Given records:
--- START ---

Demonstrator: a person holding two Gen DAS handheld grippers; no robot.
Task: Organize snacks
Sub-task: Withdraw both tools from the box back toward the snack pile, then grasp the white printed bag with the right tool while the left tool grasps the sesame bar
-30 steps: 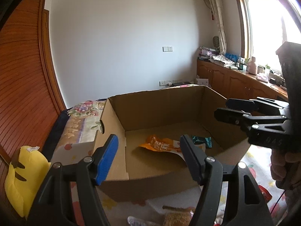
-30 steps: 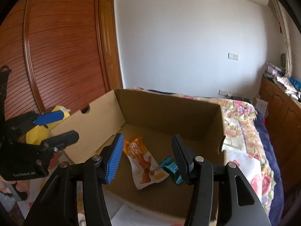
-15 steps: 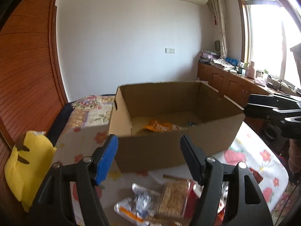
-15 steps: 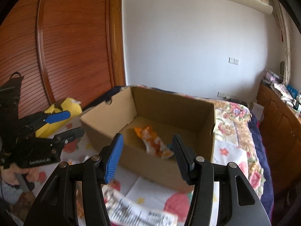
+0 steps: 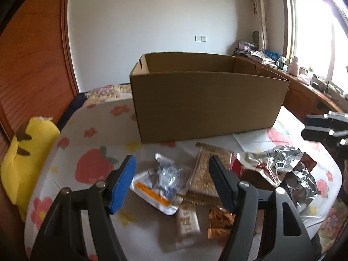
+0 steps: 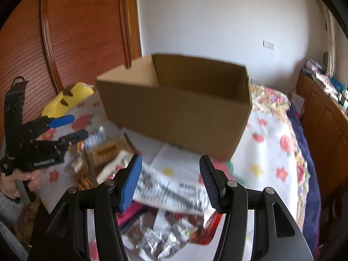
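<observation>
Both my grippers, left (image 5: pixel 171 180) and right (image 6: pixel 170 179), half open, empty, pulled back from cardboard box (image 5: pixel 206 106); snack pile (image 5: pixel 191 187) now lower centre, next pick.

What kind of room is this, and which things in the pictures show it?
Most likely a bedroom in a home. The cardboard box and snack packets stand on a bed with a floral cover, a yellow plush toy lies beside it, and a wooden wardrobe door stands behind.

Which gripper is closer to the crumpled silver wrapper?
Right. The right gripper hovers just above the crumpled silver wrapper; the left gripper is off to its side, over the blue-white packet.
</observation>
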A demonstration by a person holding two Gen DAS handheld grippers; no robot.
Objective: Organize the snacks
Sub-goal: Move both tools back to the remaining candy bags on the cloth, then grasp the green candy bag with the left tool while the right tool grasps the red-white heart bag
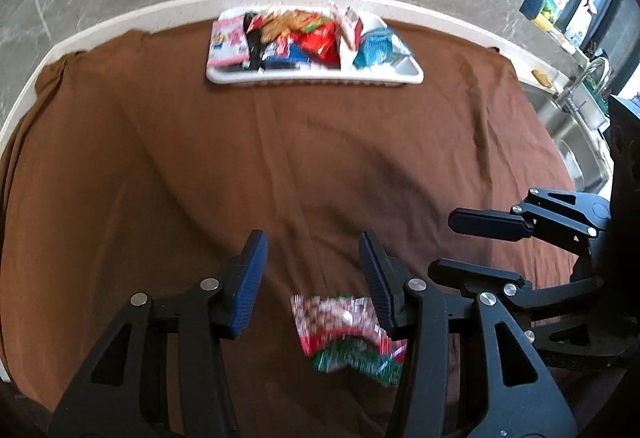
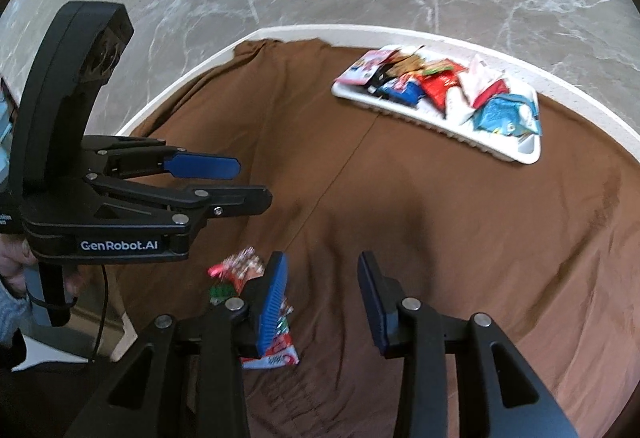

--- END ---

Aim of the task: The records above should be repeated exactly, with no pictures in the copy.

Output:
Demonstrator: a person holding two Gen DAS handheld grippers; no robot.
Task: Organize snacks
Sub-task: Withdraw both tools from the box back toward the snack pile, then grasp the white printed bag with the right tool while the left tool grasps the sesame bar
-30 steps: 
-30 steps: 
-15 steps: 
-15 steps: 
+0 steps: 
+0 steps: 
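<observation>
Both my grippers, left (image 5: pixel 171 180) and right (image 6: pixel 170 179), half open, empty, pulled back from cardboard box (image 5: pixel 206 106); snack pile (image 5: pixel 191 187) now lower centre, next pick.

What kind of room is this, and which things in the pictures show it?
Most likely a bedroom in a home. The cardboard box and snack packets stand on a bed with a floral cover, a yellow plush toy lies beside it, and a wooden wardrobe door stands behind.

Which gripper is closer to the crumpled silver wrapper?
Right. The right gripper hovers just above the crumpled silver wrapper; the left gripper is off to its side, over the blue-white packet.
</observation>
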A demonstration by a person holding two Gen DAS handheld grippers; no robot.
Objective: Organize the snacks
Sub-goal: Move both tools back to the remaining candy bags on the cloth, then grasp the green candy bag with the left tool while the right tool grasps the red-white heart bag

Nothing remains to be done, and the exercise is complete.